Brief:
Quote exactly, and only, the lines of the material below from the line with "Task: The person" through the line with "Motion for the".

Information provided:
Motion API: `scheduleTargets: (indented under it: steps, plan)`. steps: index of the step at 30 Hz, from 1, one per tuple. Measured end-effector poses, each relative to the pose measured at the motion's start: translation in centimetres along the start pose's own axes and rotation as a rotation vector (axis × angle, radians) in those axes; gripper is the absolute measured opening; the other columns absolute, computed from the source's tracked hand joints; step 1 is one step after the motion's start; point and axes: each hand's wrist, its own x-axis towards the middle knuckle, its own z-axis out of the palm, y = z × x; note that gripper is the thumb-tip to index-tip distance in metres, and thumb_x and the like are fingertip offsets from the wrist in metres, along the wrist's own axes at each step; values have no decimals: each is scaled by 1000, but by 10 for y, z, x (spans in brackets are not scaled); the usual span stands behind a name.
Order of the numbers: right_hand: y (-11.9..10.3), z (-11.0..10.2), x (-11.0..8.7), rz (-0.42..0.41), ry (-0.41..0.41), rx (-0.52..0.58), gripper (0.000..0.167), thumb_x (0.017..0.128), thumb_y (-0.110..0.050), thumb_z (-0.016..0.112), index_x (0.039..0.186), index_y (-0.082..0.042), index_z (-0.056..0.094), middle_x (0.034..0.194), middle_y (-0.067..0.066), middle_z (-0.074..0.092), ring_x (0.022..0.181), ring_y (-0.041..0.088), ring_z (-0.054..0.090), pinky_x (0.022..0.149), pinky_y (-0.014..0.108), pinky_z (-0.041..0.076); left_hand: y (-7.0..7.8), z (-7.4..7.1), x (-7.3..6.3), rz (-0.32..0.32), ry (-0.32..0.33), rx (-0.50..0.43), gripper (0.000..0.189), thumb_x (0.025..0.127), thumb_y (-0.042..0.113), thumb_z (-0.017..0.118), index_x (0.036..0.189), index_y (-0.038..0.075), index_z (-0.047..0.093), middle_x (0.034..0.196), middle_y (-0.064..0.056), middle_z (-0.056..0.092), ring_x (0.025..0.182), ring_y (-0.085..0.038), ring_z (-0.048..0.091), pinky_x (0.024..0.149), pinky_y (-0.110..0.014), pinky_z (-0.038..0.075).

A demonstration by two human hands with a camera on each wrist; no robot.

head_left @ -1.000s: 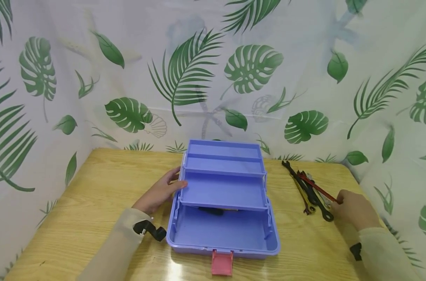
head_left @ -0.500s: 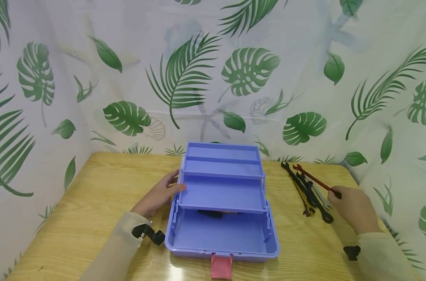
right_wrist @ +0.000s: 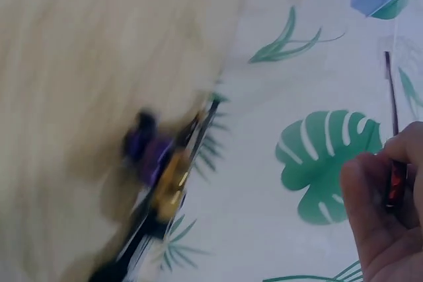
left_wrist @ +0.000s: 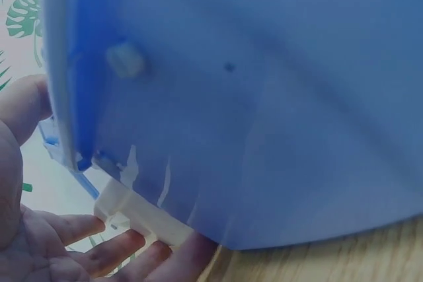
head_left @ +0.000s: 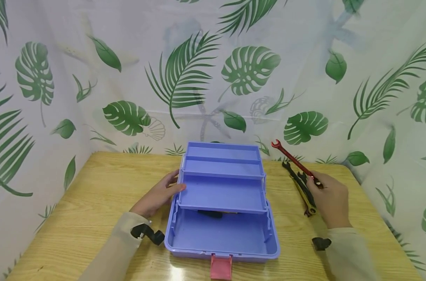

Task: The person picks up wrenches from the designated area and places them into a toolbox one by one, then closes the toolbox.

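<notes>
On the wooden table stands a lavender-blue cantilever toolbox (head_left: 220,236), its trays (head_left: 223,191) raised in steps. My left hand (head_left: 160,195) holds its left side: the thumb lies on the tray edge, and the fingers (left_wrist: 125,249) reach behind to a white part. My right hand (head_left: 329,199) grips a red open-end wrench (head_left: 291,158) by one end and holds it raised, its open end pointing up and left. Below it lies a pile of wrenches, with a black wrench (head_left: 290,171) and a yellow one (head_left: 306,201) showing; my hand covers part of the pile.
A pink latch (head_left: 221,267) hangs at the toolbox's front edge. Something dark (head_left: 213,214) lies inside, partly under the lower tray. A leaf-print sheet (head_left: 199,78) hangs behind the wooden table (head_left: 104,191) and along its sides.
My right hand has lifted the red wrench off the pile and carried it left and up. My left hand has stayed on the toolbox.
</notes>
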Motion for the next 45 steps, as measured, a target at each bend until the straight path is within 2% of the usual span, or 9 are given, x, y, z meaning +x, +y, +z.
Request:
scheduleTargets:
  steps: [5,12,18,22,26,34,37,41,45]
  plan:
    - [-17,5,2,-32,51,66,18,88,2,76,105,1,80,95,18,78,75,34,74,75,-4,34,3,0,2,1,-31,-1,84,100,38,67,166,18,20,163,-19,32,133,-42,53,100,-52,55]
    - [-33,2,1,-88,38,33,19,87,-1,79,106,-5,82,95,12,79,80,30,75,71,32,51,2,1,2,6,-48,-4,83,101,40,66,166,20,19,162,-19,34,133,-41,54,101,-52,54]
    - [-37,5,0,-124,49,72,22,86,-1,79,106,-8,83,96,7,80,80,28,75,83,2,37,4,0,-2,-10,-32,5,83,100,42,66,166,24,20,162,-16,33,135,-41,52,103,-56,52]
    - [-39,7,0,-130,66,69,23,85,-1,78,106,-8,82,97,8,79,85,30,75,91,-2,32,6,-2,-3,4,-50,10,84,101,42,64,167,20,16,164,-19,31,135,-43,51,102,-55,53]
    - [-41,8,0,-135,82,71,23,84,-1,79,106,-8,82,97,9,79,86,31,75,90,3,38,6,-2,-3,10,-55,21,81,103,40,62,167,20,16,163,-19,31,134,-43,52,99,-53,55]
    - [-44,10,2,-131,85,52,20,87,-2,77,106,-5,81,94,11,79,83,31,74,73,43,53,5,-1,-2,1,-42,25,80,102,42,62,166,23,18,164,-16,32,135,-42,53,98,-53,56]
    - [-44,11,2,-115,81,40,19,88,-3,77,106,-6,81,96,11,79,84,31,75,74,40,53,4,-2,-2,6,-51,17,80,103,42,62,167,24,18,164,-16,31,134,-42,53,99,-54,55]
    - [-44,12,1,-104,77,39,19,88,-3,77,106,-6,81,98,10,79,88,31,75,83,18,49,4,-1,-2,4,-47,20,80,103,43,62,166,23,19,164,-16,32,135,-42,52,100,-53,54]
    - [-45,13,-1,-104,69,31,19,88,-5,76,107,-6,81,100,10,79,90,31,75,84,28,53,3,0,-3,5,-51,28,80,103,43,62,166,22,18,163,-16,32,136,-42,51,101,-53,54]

Solution to this task:
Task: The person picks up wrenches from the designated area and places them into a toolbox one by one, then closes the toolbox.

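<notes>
On the wooden table stands a lavender-blue cantilever toolbox (head_left: 220,236), its trays (head_left: 223,191) raised in steps. My left hand (head_left: 160,195) holds its left side: the thumb lies on the tray edge, and the fingers (left_wrist: 125,249) reach behind to a white part. My right hand (head_left: 329,199) grips a red open-end wrench (head_left: 291,158) by one end and holds it raised, its open end pointing up and left. Below it lies a pile of wrenches, with a black wrench (head_left: 290,171) and a yellow one (head_left: 306,201) showing; my hand covers part of the pile.
A pink latch (head_left: 221,267) hangs at the toolbox's front edge. Something dark (head_left: 213,214) lies inside, partly under the lower tray. A leaf-print sheet (head_left: 199,78) hangs behind the wooden table (head_left: 104,191) and along its sides.
My right hand has lifted the red wrench off the pile and carried it left and up. My left hand has stayed on the toolbox.
</notes>
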Motion for the next 45 steps, as measured, a target at each bend until the straight path is within 2% of the usual span, or 9 are given, x, y, z meaning +x, +y, +z.

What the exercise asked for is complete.